What this task involves -
Pictures excluded, copy all of the data below exactly.

Data block -
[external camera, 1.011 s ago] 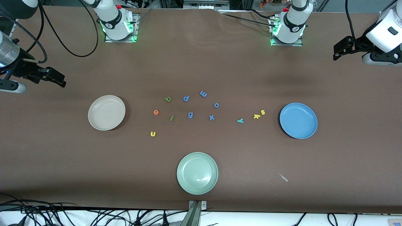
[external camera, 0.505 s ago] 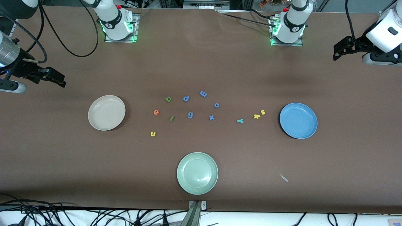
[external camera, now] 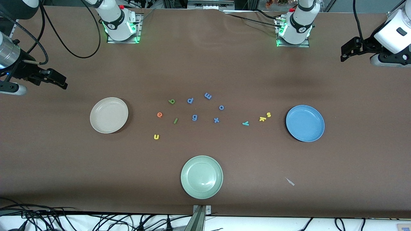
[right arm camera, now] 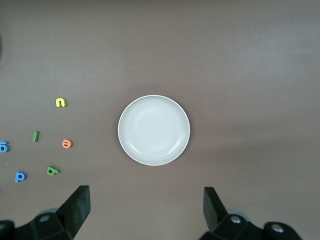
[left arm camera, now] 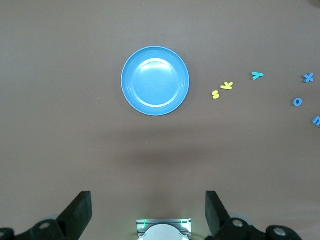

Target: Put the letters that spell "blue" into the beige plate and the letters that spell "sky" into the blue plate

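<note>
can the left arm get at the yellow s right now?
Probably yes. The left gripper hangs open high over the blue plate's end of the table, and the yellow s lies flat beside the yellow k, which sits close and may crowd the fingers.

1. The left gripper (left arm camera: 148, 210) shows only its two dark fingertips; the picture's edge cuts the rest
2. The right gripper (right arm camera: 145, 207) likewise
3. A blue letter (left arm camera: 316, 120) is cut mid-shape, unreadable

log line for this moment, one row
stage: not started | left gripper: open, high over blue plate | right gripper: open, high over beige plate | letters: all on table
</note>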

Exercise answer -
[external camera, 1.011 s ago] 
[external camera, 0.505 s ago] 
[external camera, now] 
[right arm camera, now] 
[left arm camera, now] 

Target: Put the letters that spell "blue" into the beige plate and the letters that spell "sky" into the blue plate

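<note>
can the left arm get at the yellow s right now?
Probably yes. The left gripper hangs open high over the blue plate's end of the table, and the yellow s lies flat beside the yellow k, which sits close and may crowd the fingers.

1. The left gripper (left arm camera: 148, 210) shows only its two dark fingertips; the picture's edge cuts the rest
2. The right gripper (right arm camera: 145, 207) likewise
3. A blue letter (left arm camera: 316, 120) is cut mid-shape, unreadable

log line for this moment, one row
stage: not started | left gripper: open, high over blue plate | right gripper: open, high over beige plate | letters: all on table
</note>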

The answer to this exercise has been written out completely.